Les mesures sont drastiques. Bars, écoles, églises, stades ou bibliothèques : les lieux publics de onze villes italiennes, situées près de Milan, ont été fermés. Les autorités italiennes, qui multiplient les tests de dépistages, recensent désormais quelque 47 cas confirmés de contamination. L’Italie est maintenant le pays le plus touché en Europe.
Cette vague d’inquiétude intervient après le décès en Vénétie de Adriano Trevisan, ancien maçon italien de 78 ans infecté par le coronavirus. Il s’agit du premier décès d’un Européen des suites d’une contamination au Covid-19. L’homme était hospitalité depuis une dizaine de jours pour une autre maladie. Il a été testé positif au coronavirus après son hospitalisation.

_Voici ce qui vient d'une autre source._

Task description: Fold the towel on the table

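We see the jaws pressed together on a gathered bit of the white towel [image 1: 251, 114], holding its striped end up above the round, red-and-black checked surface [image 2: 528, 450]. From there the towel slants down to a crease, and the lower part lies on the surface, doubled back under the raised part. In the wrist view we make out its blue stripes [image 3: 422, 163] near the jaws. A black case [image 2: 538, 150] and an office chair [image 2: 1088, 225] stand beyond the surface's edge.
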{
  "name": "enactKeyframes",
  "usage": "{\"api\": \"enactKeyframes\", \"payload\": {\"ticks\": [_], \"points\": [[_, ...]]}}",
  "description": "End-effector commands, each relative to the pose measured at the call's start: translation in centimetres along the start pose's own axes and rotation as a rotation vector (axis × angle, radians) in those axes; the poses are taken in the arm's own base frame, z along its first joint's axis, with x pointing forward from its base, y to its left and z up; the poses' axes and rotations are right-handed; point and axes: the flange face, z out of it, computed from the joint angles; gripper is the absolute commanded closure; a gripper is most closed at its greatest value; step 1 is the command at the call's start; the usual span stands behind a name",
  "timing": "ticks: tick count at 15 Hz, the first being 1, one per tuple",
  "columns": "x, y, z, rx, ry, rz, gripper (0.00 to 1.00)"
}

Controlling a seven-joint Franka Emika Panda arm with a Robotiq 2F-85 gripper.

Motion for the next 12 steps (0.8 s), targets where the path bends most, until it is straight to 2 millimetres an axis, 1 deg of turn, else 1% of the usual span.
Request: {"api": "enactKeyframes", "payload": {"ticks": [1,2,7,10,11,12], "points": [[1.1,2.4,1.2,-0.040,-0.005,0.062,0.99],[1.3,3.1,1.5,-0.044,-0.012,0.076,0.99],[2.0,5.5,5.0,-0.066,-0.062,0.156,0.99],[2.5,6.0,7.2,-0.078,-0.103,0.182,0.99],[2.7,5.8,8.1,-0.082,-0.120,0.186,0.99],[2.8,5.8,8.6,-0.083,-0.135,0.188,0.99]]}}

Samedi, une femme de 75 ans, hospitalisée depuis une dizaine de jour en Lombardie, dans le nord de l’Italie, a également succombé à la pneumonie virale.
Le Premier ministre Giuseppe Conte, interrogé à Bruxelles par la presse italienne, s’est voulu rassurant en soulignant que l’Italie « applique un très haut niveau de précaution ».
*La « fenêtre de tir se rétrécit »
D’après des responsables locaux, le premier patient contaminé en Lombardie, un homme de 38 ans originaire de la ville de Lodi, est tombé malade après avoir rencontré un ami rentré de Chine le 21 janvier. Son état est stable.
La présence du coronavirus n’a pas été détectée dans l’organisme de cet ami, mais les médecins tentent de déterminer s’il est possible qu’il ait été porteur du virus et s’en soit remis sans avoir développé les symptômes associés au covid-19, a déclaré Giulio Gallera, conseiller régional de Lombardie.
Si la crainte saisit un peu plus l’Europe, c’est aussi parce que l’Organisation mondiale de la santé (OMS) s’inquiète de la difficulté à contenir l’expansion de l’épidémie.
Vendredi, à Genève, le patron de l’OMS, Tedros Adhanom Ghebreyesus, a tiré la sonnette d’alarme : « Au moment où nous parlons, nous sommes encore dans une phase où il est possible de contenir l’épidémie ». Mais, la « fenêtre de tir se rétrécit », a-t-il averti, déplorant le manque de soutien financier international.